None of this is to say that anti-gay laws and anti-gay sentiment is equivalent to a mass murder. Hate speech and even hateful legislation are not the same as gunning down a roomful of people. However, there is a relationship between the two. At the Montreal Massacre in 1989, 14 women were shot and killed at École Polytechnique by Marc Lepine, who screamed, “I hate feminists” before firing. At the time, there was a debate about whether this was an isolated act by a mentally unstable person or whether it was an extreme and violent expression of a more generalized sexism — as if it couldn’t be both. Similarly, the attack in Orlando is both a singular act and a radical expression of generalized homophobia. What did those determined to deny LGBT people rights and dignity imagine would happen? When you gin up hate and fear towards a particular group of people, when you call them deviant and predatory, when you say their relationships are less worthy of respect and protection, it doesn’t exist in isolation. That hate has an impact. It makes violence towards LGBT people much more likely.

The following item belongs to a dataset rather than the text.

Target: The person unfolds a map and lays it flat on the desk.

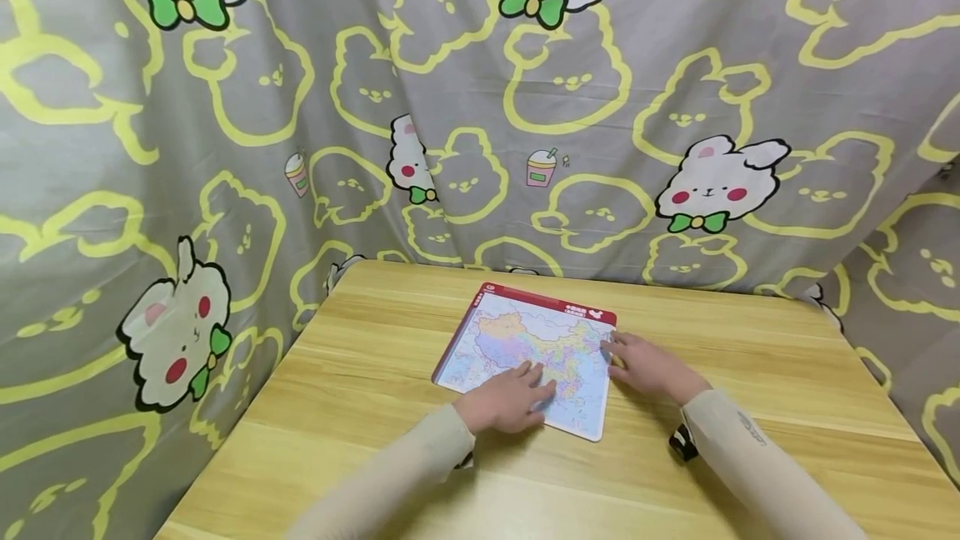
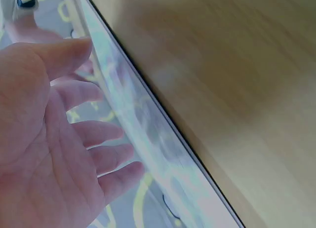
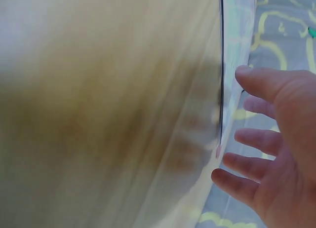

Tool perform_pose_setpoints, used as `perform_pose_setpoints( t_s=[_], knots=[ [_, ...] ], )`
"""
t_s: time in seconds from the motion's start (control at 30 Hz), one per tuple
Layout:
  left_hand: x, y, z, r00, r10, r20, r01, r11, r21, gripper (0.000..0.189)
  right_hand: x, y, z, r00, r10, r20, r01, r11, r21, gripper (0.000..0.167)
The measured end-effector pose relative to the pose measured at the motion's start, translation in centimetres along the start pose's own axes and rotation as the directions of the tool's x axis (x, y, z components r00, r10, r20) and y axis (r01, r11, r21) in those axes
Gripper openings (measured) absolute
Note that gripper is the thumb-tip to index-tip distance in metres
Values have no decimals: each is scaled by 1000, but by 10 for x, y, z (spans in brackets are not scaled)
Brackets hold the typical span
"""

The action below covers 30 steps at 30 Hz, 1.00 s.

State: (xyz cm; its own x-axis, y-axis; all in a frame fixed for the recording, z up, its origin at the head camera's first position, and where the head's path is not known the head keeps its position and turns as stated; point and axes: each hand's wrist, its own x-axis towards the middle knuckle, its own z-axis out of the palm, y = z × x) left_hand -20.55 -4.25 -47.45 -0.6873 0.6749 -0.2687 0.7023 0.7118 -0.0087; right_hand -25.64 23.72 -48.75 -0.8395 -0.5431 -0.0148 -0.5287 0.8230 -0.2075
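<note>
A flat map board (image 1: 517,346) with a red band along its far edge lies at a slant on the wooden table. It shows a map of China in pale colours on light blue. My left hand (image 1: 510,398) is over the board's near edge with the fingers spread and straight. At the right edge, the fingertips of my right hand (image 1: 648,365) reach the border. From the left wrist, the board (image 2: 148,114) appears nearly edge-on beside extended fingers. In the right wrist view, the right hand (image 3: 291,139) has its fingers apart beside the board's thin edge.
The wooden table (image 1: 360,357) extends around the board on all sides. A grey curtain (image 1: 465,90) with yellow outlines and white rabbit figures hangs behind the table and along its sides. A small black device (image 1: 682,444) is under the right sleeve cuff.
</note>
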Motion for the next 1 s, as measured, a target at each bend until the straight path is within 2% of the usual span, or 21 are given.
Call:
perform_pose_setpoints(
  t_s=[0.23,0.47,0.73,1.0],
  knots=[
    [-15,-26,2,999,-41,-13,40,995,-89,60,-17,-21,2,1000,-2,-9,2,1000,18,51],
    [-27,-51,4,997,-71,-23,68,992,-105,66,-28,-43,4,1000,-12,3,11,998,56,53],
    [-31,-73,11,993,-112,-37,105,982,-159,72,-34,-62,11,1000,9,29,-12,995,96,59],
    [-35,-88,15,991,-119,-55,108,980,-166,75,-35,-73,17,999,16,41,-20,995,102,62]
  ],
)
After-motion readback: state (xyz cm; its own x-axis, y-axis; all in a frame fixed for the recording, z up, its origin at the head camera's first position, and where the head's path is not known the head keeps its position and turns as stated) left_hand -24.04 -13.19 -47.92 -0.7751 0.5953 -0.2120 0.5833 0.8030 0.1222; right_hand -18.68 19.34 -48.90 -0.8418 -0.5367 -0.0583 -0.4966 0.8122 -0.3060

Violence has always been a threat in our community — and that violence, it should be said, has often been at the hands of the state and its agents. Our bars and clubs have been our refuges, but also the places where we have been targeted. Pride Day, after all, marks the anniversary of the Stonewall Inn riots of June 28, 1969. On that night, gay men, lesbians and transgender people took to the streets to fight police who had raided the gay tavern to arrest them for the sole crime of being queer. It’s no coincidence that the birth of the modern LGBT movement started outside a bar. These places have historically been the rare space where we could be ourselves, fall in love, look after one another and feel that we had worth and value.
We tell younger gay people that “it gets better” — and it does and it has. But then, on the weekend, a man walked into Pulse Nightclub armed to the teeth. At 2am, the energy would have been ecstatic, sweaty and joyful. Most of the people in the club at that hour were young, and likely some of them newly out and still experiencing the thrill of being among other people like them. I remember being 22 and dancing in a gay club at 2am — it was like finding home and finding heaven and finding myself all at once. The people at Pulse would have felt so free and alive. They would have felt so beautiful and safe. They wouldn’t have seen the shooter coming at all.